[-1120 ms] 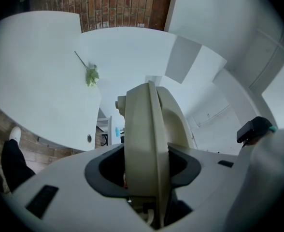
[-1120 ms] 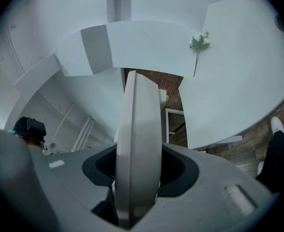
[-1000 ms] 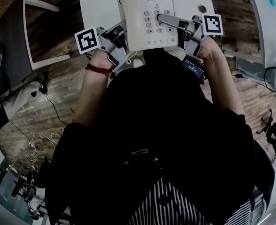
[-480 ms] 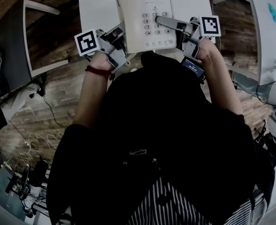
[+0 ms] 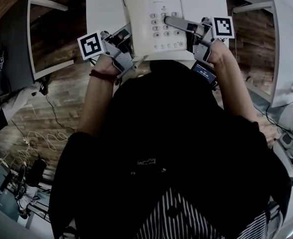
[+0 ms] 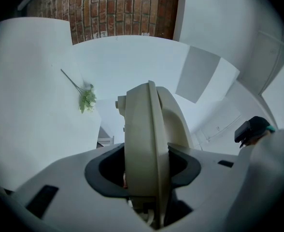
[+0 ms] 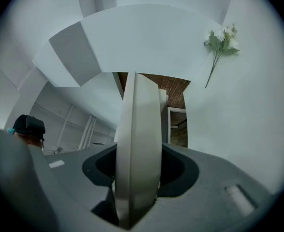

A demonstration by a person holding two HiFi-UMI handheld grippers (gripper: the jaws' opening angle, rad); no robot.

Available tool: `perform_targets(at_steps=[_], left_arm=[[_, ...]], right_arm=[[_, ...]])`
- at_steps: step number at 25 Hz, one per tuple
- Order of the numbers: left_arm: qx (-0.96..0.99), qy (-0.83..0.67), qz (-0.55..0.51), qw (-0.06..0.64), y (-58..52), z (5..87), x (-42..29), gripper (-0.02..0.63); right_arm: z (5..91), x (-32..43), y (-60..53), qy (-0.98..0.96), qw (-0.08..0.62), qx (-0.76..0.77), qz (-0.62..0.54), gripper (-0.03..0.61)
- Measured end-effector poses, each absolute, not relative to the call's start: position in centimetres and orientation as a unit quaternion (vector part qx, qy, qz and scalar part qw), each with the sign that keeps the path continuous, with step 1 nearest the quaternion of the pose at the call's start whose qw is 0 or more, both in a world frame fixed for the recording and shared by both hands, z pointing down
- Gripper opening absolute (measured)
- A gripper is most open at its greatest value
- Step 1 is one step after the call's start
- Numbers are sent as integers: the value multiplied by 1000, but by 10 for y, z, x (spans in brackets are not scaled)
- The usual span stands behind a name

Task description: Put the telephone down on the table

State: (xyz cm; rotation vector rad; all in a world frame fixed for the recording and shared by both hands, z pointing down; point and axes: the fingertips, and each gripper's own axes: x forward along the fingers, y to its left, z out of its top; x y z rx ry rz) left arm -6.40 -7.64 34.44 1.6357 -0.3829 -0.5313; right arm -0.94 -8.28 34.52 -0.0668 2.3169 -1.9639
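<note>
A cream telephone (image 5: 154, 19) with a keypad is over the near part of the white table (image 5: 104, 9), held from both sides. My left gripper (image 5: 128, 38) is shut on its left edge. My right gripper (image 5: 188, 30) is shut on its right edge, one finger (image 5: 179, 23) lying across the keypad. In the left gripper view the telephone's edge (image 6: 147, 134) stands upright between the jaws of the left gripper (image 6: 147, 178). The right gripper view shows the telephone's other edge (image 7: 138, 139) pinched in the right gripper (image 7: 137, 182). Whether the telephone rests on the table I cannot tell.
A green flower sprig (image 6: 87, 99) lies on the table farther out, seen as the sprig (image 7: 221, 42) in the right gripper view too. A second white table (image 5: 286, 19) stands to the right. A white frame (image 5: 42, 34) and loose cables (image 5: 37, 146) are on the floor at the left.
The telephone and both grippers have shifted slightly farther over the table. The grips look the same.
</note>
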Motion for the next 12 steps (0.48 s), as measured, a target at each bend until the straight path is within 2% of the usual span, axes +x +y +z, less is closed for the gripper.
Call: perform_targets(at_steps=[12], left_arm=[[710,-201,-245,628,-81,355,-58,201]], right_arm=[[358,-5,-91,760,33,16,-649,192]])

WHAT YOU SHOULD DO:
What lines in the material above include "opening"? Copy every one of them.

EXERCISE SOLUTION:
A demonstration by a person holding two HiFi-UMI handheld grippers (gripper: the jaws' opening angle, rad); no robot.
- Gripper opening absolute (measured)

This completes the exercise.